Trotzdem entschied der Rules Official auf Strafschlag mit der Begründung, Siem hätte auf Grund seiner Probeschwünge eine Bewegung des Balles verursacht. Nach dem Studium der Fernsehbilder muss man sagen, dass es sich dabei um eine äußerst strittige Regelauslegung handelte - schließlich war es nicht ersichtlich, was der Deutsche falsch gemacht haben sollte.

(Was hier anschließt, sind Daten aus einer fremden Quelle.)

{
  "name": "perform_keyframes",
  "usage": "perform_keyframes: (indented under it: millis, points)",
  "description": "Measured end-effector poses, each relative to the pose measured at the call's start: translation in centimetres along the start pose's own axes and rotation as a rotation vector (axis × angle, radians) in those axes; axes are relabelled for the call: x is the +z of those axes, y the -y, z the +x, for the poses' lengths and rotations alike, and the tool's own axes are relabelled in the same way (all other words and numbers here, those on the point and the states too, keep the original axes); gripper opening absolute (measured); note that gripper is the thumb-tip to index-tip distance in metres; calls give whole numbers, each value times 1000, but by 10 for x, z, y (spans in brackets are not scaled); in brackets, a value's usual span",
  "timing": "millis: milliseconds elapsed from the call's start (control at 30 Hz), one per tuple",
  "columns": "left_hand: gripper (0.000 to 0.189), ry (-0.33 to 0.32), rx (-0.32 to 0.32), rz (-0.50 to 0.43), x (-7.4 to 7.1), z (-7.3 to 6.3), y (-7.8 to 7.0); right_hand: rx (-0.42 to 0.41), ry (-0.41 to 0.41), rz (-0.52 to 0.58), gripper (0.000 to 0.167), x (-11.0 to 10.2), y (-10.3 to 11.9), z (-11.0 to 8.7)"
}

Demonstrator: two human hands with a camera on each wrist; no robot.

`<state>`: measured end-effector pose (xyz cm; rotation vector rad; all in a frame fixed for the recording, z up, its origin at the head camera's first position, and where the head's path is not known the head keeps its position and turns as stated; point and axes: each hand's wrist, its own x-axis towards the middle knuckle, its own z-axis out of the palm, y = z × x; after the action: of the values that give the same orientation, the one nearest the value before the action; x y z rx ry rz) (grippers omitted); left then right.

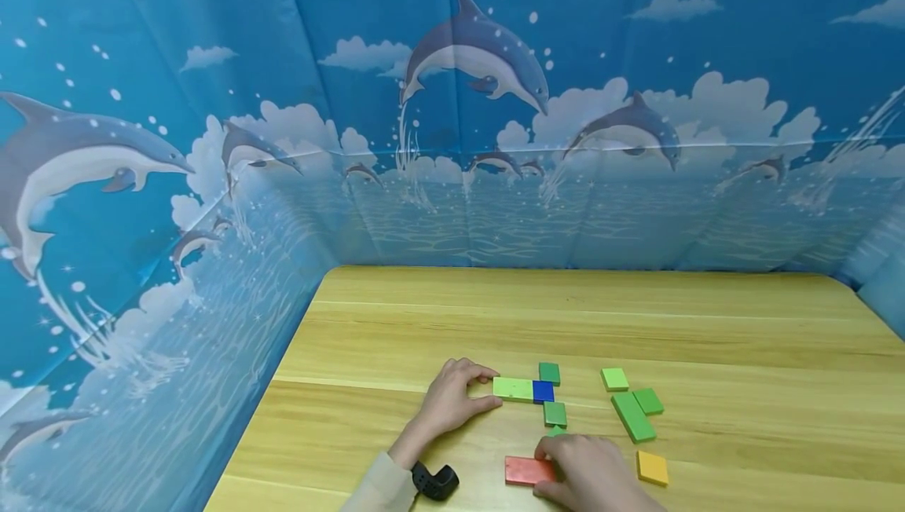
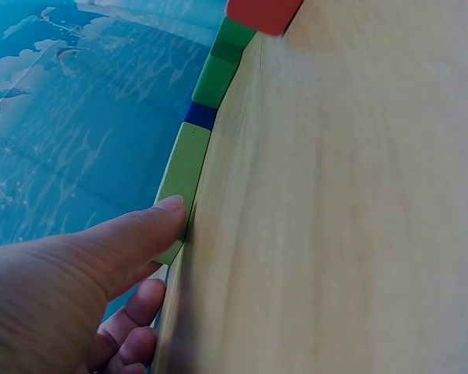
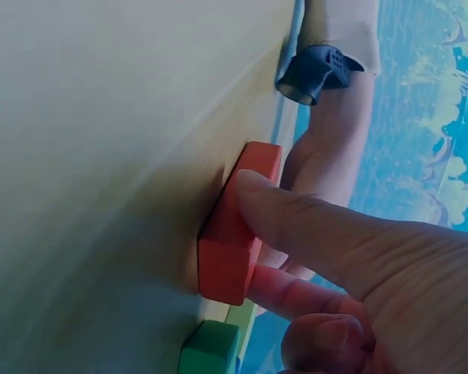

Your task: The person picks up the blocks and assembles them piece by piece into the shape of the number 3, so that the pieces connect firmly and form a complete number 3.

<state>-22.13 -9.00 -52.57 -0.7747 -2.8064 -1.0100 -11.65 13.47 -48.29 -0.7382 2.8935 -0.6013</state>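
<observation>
My left hand (image 1: 452, 398) pinches the left end of a light green rectangular block (image 1: 512, 389), its thumb along the near side in the left wrist view. A blue square block (image 1: 543, 392) adjoins that block's right end. Green square blocks (image 1: 549, 373) (image 1: 555, 415) sit just behind and in front of the blue one. My right hand (image 1: 594, 469) grips a red rectangular block (image 1: 525, 470) between thumb and fingers, near the front of the table. Just beyond the right fingers, part of another green block (image 1: 557, 431) shows; the hand hides the rest.
To the right lie a light green square (image 1: 614, 379), a long green block (image 1: 633, 417), a green square (image 1: 648, 401) and an orange square (image 1: 652, 468). The wooden table (image 1: 396, 323) meets a blue dolphin-print curtain (image 1: 452, 213) at its back edge. A black band (image 1: 434, 482) circles the left wrist.
</observation>
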Motion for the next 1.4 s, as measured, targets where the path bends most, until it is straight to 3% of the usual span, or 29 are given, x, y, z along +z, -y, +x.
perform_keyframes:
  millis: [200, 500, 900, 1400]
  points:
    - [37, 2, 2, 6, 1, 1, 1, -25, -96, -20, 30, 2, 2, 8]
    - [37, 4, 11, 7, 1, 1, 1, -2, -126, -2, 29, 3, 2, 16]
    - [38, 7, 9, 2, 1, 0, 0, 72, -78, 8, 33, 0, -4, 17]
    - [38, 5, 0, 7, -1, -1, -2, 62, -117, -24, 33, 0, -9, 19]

Wie so oft liefern verschiedene Auslegungsmöglichkeiten somit eine Grundlage für diskutable Entscheidungen. Die Frage, ob der Ball zum Zeitpunkt der Bewegung angesprochen war, bietet hingegen weniger Zündstoff und ist im Falle Siems auch die Basis für das letztendliche Ruling gewesen.

Marcel Siem nimmt Stellung zur Regelauslegung. (Foto: Facebook)

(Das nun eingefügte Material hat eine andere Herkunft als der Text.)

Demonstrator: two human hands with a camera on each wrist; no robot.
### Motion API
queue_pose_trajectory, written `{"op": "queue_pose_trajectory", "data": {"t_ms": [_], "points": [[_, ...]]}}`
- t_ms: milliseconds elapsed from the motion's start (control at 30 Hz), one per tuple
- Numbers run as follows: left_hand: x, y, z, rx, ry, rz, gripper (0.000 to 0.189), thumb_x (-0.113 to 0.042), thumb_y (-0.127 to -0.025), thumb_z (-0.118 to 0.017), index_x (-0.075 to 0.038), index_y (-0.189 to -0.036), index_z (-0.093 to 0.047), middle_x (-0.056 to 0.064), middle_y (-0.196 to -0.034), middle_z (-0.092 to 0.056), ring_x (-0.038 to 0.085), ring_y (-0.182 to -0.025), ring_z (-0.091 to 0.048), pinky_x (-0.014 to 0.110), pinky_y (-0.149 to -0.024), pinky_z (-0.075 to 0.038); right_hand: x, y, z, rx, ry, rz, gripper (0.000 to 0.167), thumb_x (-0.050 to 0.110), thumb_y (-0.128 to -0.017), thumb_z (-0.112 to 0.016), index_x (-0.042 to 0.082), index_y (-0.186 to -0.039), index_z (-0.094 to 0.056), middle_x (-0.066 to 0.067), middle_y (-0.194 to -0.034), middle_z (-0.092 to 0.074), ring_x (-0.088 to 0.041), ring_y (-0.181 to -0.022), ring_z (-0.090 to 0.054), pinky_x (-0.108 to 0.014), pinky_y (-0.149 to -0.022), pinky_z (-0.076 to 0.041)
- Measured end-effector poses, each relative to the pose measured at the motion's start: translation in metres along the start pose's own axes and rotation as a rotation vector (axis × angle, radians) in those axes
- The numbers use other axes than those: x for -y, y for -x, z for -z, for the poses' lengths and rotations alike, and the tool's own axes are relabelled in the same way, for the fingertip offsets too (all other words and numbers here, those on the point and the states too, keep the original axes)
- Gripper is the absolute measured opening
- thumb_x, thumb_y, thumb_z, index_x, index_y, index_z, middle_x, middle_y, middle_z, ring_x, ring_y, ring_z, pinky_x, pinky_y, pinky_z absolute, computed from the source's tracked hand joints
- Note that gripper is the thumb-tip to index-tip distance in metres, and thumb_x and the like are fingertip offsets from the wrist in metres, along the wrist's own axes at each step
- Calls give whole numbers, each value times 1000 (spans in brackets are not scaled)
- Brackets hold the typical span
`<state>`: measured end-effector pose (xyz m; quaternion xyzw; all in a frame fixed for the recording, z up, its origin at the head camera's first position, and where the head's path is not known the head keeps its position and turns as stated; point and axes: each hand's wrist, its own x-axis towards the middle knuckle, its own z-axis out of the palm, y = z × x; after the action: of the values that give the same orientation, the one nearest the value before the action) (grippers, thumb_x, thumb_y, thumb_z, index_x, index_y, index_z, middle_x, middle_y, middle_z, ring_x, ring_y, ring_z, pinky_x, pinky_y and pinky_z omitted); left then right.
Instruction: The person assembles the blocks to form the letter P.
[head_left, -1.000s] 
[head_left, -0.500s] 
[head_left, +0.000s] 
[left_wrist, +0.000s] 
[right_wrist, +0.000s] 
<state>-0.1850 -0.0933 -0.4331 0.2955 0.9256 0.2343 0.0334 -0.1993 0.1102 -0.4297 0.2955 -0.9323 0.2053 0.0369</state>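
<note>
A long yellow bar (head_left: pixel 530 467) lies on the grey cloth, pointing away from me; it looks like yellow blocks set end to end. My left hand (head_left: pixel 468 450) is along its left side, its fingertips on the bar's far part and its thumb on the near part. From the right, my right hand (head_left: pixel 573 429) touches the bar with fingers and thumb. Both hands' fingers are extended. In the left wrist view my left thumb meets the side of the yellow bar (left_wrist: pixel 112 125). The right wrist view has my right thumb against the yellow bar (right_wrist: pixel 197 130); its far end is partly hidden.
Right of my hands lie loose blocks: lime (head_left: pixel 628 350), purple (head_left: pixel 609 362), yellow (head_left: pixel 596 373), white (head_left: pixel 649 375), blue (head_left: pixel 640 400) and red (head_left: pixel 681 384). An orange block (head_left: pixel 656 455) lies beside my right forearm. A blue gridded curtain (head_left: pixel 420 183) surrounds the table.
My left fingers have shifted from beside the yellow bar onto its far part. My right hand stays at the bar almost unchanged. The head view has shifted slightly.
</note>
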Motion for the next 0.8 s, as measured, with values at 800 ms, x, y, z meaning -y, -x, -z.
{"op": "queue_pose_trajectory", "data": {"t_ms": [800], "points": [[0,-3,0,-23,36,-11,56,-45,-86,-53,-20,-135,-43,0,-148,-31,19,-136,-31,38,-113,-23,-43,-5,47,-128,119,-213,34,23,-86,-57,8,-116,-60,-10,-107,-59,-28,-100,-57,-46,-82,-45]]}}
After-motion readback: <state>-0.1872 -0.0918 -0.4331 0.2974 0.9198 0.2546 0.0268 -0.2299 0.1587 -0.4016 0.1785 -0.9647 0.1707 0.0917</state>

Marcel Siem nimmt Stellung zur Regelauslegung. (Foto: Facebook)

Ball zum Zeitpunkt der Bewegung nicht angesprochen

Bei dieser Debatte kam John Paramore, Oberschiedsrichter der European Tour, im Anschluss der Runde zu einem klaren Ergebnis: Der Ball war zum Zeitpunkt der Bewegung nicht von Marcel Siem angesprochen. Somit spielte es auch keine Rolle, ob die Bewegung von Siem verursacht wurde oder nicht. Der zuvor verhängte Strafschlag wurde wieder zurück genommen, bevor der Deutsche seine Scorekarte unterzeichnete.

Für diese Entscheidung spricht die Aussage des Ratingers in einem Facebook-Kommentar: "[...], ich habe den Schläger aber nicht direkt hinter dem Ball aufgesetzt". Die Tatsache, dass sich sein Schläger zum Zeitpunkt der Bewegung bereits 3,5 Sekunden in der Luft befunden hatte, unterstützt diese Auslegung zudem.

Marcel Siem äußert in einem Facebook-Kommentar seine Sicht der Dinge. (Foto: Facebook)

Marcel Siem äußert in einem Facebook-Kommentar seine Sicht der Dinge. (Foto: Facebook)

Der Ball muss zwangsläufig zurückgelegt werden

Abschließend sollte noch ein letzter Aspekt angesprochen werden, der in dem ganzen Chaos rund um Marcel Siem ein wenig untergegangen war und auch von den TV-Kameras nicht aufgezeichnet wurde. Egal, ob der Ball sich durch eigenes Verschulden bewegt hat beziehungsweise ob er angesprochen war oder nicht, er muss in jedem Fall zurückgelegt werden. Geschieht dies nicht, greift Regel 20-7c (Spielen des Balles von einem falschen Ort) und zwei Strafschläge werden fällig.

Marcel Siem legte den Ball zu seinem Glück noch zurück, bevor er den nächsten Schlag ausführte. Und auch wenn er auf der folgenden Schlussbahn noch ein Bogey auf seiner Scorekarte verbuchen musste, im Enddefekt profitierte der Deutsche von dieser neuen Regel. Aus Sicht der European Tour sollte man allerdings das Verständnis der eigenen Rules Officials hinsichtlich dieser Auslegungen schärfen. Ansonsten ist weitere Verwirrung vorprogrammiert.